Randomisation and Masking
Each month, participants who met the inclusion criteria were randomly selected from Bupa Australia claims database. The samples were then randomised into the intervention or control groups in a 4:1 ratio stratified by chronic condition, where a larger sampling ratio for intervention is to maximise the coverage for those to receive the intervention.7 The effectiveness of randomisation for each monthly batch of data was checked. Randomisation was undertaken by the Griffith University Clinical Trials Unit (www.griffith.edu.au/health/centre-health-practice-innovation/research/griffith-clinical-trials-unit-ctu), and independent of Bupa Australia. Other than participants in the usual care arm who opted-in to the intervention and received health coaching, the health coaches were blind to whether participants were in the CAPICHe intervention group or were receiving health coaching as part of the usual business for Bupa.
Outcomes
The primary trial outcome was the total cost per member as reported to the private health insurer 1 year post-randomisation for all impactable hospital admissions, excluding any maternity costs. Non-impactable admissions were excluded (eTable 1). The cost (i.e. the total benefit paid by the health insurer) was calculated as the sum of hospital, medical (excluding the 75% Medicare Benefits Schedule component paid by the Australian Government) and prostheses claims. Member contributions (in the form of an excess or co-payments), ancillary benefits such as dental and optical and the cost of providing the intervention were not included in the analysis.
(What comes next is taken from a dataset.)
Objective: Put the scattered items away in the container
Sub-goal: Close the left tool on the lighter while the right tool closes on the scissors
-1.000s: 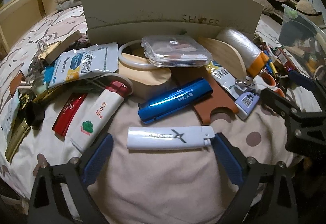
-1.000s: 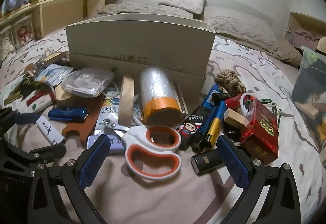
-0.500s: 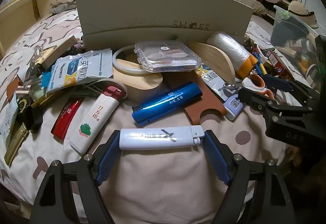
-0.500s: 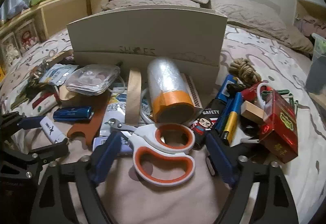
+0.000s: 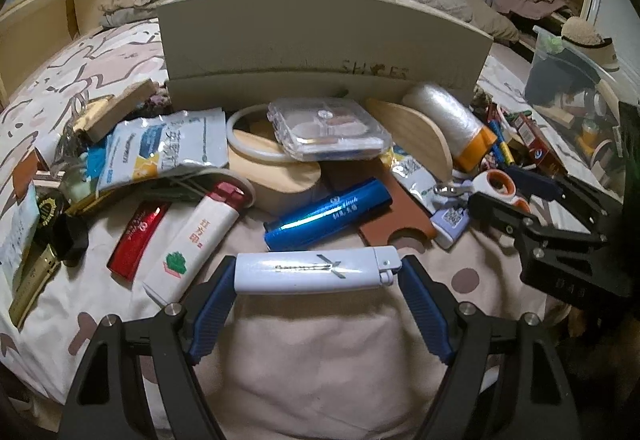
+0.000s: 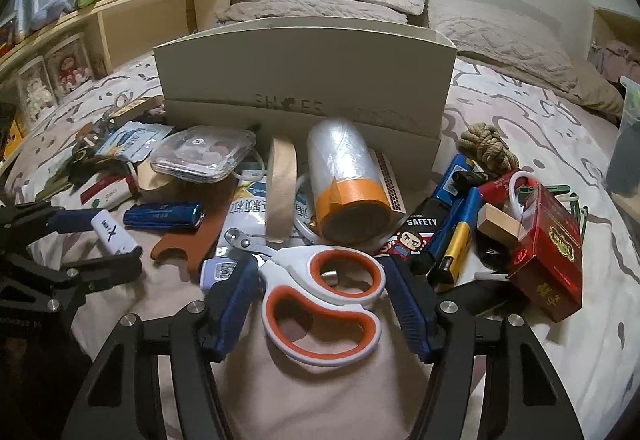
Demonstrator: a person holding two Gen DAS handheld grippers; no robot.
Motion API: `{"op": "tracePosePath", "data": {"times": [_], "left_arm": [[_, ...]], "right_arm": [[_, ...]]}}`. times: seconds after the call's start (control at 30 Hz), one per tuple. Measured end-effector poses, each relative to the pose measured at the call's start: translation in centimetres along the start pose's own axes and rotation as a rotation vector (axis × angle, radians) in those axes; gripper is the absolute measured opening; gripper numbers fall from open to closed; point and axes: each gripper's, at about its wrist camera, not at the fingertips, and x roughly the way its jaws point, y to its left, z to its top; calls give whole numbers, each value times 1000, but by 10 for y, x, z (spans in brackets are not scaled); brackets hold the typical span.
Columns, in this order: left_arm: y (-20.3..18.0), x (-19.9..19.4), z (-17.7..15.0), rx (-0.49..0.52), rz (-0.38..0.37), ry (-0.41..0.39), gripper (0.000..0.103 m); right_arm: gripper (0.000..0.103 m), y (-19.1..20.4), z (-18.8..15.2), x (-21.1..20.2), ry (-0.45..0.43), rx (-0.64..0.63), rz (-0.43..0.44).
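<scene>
The left gripper (image 5: 318, 282) is clamped end to end on a white lighter (image 5: 316, 270) that lies crosswise on the bed (image 5: 320, 360), just in front of a blue lighter (image 5: 328, 214) and right of a white tube (image 5: 200, 240) with a red cap. The right gripper (image 6: 322, 282) is closing its jaws around the white-and-orange handles of the scissors (image 6: 324, 292), both pads at or against the handles' sides. Behind the clutter stands the beige container (image 6: 304, 80), marked SHOES, with a plastic-wrapped roll (image 6: 346, 180) leaning at its front wall and a red box (image 6: 550, 256) off to the right.
</scene>
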Motion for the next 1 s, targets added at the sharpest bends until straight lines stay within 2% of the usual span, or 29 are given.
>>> {"op": "tracePosePath", "data": {"times": [0.53, 1.0], "left_arm": [[6, -18, 7, -6, 8, -56, 81], [11, -48, 21, -8, 15, -153, 81]], "right_arm": [[66, -3, 6, -27, -59, 78, 12], [66, 6, 13, -59, -128, 81, 14]]}}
Secondary outcomes were costs in the intervention year per member by stay type (overnight or same day) and rates of inpatient bed days in the intervention year, excluding any maternity costs and utilisation. An overnight admission is one where the patient is admitted and separated (i.e. discharged, transferred to another institution or died) on a different day (i.e. stays at least one night). For the purpose of this analysis, same-day admissions include both non-admitted outpatient services such as emergency department visits (where patients do not stay overnight and are not admitted to hospital) and same-day admissions where patients are formally admitted to hospital. The latter is analogous to an outpatient visit in the USA. The primary reasons for same-day admissions with a formal admission process in Australia are care involving dialysis, other medical care (primarily chemotherapy for cancer) and cataract procedures,8 plus other investigative procedures that may require a general anaesthetic (e.g. endoscopies). These admissions are predominantly elective (around 70%).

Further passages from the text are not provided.